What the task asks
For every line in the entries that contains "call", show the whole line.

>>>

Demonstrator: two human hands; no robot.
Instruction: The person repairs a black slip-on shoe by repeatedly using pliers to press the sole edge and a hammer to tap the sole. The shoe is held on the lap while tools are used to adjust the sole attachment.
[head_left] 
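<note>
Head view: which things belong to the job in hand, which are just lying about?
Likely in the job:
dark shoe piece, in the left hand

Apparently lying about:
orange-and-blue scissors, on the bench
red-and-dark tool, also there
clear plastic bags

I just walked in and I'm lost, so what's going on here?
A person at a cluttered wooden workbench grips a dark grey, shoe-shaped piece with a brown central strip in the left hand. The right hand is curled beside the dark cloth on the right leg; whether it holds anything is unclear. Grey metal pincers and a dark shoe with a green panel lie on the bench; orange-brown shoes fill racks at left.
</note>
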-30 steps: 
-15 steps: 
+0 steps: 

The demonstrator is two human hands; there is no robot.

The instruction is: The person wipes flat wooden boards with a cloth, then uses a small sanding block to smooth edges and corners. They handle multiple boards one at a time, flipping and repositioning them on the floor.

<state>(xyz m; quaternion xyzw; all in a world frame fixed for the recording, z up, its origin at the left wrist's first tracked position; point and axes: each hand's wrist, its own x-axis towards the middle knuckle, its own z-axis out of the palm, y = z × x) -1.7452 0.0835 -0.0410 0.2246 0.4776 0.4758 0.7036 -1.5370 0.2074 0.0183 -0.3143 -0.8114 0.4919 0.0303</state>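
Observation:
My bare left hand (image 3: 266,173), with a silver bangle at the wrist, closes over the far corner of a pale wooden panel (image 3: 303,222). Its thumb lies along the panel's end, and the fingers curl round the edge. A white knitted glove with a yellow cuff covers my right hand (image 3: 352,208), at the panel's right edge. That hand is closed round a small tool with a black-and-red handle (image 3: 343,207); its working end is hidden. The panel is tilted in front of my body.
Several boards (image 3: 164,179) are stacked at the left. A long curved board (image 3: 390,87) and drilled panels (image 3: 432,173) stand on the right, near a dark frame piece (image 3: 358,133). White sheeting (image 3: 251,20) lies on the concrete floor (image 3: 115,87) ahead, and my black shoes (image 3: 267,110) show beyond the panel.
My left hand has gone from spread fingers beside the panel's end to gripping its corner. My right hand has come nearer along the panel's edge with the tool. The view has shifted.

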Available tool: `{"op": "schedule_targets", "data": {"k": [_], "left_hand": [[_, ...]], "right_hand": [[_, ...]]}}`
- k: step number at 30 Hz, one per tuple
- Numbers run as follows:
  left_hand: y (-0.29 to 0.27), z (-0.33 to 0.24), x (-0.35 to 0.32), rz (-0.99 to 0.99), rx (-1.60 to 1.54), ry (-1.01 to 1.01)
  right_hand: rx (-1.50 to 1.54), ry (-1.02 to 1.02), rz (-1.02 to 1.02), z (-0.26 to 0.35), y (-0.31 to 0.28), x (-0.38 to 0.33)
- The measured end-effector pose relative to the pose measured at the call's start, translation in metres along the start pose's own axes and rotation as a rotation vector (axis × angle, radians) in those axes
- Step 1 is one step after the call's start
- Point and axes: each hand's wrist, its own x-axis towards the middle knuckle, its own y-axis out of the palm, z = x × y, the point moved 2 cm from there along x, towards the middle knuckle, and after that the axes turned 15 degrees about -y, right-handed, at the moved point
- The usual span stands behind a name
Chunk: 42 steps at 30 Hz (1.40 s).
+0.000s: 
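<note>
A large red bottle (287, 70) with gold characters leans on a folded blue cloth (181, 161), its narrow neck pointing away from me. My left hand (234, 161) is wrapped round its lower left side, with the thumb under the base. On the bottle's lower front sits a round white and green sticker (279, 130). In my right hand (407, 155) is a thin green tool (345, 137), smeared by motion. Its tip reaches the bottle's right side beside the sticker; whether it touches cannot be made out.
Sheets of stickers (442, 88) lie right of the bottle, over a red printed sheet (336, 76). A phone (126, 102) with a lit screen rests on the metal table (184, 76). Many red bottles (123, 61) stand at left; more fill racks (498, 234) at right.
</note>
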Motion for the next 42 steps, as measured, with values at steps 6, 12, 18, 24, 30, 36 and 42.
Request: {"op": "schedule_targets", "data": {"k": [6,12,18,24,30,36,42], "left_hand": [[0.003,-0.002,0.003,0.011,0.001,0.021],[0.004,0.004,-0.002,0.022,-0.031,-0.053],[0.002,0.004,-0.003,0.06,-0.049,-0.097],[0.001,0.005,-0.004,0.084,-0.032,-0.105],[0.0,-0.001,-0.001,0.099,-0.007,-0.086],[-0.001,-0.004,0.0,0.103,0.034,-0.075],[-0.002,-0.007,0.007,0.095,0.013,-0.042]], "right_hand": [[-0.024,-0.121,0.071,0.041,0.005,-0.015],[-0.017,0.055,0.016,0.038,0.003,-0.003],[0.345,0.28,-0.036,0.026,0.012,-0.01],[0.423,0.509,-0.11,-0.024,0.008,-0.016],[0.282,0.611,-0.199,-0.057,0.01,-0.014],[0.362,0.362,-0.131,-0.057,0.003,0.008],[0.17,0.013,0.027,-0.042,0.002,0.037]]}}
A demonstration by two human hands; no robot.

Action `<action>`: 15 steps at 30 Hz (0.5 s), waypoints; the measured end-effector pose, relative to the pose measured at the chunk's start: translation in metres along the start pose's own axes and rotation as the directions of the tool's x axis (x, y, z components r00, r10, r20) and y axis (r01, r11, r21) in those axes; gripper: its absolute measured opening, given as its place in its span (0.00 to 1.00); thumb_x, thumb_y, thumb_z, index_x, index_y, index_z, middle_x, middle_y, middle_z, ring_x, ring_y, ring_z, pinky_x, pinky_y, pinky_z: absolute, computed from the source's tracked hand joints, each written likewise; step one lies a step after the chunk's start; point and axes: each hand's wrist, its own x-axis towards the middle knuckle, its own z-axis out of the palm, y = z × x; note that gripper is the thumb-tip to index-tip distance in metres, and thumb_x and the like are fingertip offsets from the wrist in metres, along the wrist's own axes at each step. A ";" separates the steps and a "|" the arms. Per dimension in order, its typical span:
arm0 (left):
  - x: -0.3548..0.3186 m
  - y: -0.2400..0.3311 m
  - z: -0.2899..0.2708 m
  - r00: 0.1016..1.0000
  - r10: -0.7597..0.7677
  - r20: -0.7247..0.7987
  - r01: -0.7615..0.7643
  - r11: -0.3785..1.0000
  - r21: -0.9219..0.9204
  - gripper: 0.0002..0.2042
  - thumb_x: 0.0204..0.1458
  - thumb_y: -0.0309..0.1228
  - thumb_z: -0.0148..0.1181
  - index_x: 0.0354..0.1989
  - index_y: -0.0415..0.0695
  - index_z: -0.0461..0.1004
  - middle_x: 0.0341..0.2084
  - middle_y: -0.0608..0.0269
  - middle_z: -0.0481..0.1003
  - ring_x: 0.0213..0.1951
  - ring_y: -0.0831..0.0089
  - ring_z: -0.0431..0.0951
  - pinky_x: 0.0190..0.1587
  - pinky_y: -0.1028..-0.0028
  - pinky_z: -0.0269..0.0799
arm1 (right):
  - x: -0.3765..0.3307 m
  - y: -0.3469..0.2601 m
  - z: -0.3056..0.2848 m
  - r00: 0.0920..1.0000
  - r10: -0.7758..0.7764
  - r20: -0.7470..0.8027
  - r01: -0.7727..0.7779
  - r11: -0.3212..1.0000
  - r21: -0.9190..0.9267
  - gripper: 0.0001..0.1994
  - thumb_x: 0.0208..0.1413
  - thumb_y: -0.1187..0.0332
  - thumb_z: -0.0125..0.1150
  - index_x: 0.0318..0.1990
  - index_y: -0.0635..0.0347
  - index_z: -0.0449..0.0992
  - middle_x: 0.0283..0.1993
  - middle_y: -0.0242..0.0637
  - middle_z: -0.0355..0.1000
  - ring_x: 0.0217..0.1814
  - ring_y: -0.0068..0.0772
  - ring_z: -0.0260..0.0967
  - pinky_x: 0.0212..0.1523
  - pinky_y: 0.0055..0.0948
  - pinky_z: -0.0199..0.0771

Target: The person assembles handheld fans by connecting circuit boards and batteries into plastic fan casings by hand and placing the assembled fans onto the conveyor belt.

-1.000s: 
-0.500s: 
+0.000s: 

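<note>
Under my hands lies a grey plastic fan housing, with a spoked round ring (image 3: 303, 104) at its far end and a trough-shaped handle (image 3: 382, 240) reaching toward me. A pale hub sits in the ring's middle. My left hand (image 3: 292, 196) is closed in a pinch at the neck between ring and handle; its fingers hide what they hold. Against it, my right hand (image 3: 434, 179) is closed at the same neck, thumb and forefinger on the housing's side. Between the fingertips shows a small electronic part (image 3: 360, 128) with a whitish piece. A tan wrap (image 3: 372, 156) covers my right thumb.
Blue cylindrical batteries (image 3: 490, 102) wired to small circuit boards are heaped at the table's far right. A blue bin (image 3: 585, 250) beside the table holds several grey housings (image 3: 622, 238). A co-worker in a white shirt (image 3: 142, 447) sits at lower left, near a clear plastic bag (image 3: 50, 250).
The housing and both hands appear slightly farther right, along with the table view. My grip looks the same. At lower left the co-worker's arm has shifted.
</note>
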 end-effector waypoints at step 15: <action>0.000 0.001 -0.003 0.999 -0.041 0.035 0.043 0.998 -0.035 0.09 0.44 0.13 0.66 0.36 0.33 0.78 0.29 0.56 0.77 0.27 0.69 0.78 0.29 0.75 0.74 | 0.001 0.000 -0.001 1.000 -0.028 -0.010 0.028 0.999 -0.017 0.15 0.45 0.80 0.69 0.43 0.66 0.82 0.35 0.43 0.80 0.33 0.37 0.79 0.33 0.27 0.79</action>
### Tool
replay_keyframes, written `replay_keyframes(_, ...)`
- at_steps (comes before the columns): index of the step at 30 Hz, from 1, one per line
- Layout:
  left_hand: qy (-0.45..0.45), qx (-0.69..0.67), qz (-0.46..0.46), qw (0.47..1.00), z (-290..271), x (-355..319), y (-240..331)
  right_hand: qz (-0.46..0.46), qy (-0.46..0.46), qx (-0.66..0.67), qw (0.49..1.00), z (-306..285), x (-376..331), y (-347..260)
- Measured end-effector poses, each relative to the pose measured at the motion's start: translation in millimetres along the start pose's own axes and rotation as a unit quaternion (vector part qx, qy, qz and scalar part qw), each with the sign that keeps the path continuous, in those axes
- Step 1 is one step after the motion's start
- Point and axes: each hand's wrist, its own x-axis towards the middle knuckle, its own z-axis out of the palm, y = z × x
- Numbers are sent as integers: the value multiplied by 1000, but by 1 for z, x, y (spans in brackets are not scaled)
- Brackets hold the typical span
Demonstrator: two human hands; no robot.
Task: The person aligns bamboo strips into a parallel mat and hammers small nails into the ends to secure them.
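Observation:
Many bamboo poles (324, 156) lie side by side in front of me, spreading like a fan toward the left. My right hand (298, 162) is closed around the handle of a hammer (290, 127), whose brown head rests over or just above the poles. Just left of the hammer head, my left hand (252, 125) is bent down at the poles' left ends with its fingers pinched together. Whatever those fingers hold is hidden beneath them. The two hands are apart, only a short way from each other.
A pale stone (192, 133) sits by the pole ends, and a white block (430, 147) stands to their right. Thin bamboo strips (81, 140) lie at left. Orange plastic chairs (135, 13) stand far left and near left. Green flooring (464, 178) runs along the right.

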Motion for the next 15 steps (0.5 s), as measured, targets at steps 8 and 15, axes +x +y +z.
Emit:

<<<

Exercise result
- The measured end-effector pose relative to the pose measured at the call's start, translation in metres along the start pose's own axes and rotation as a rotation vector (axis × angle, radians) in those axes
- Step 1 is one step after the call's start

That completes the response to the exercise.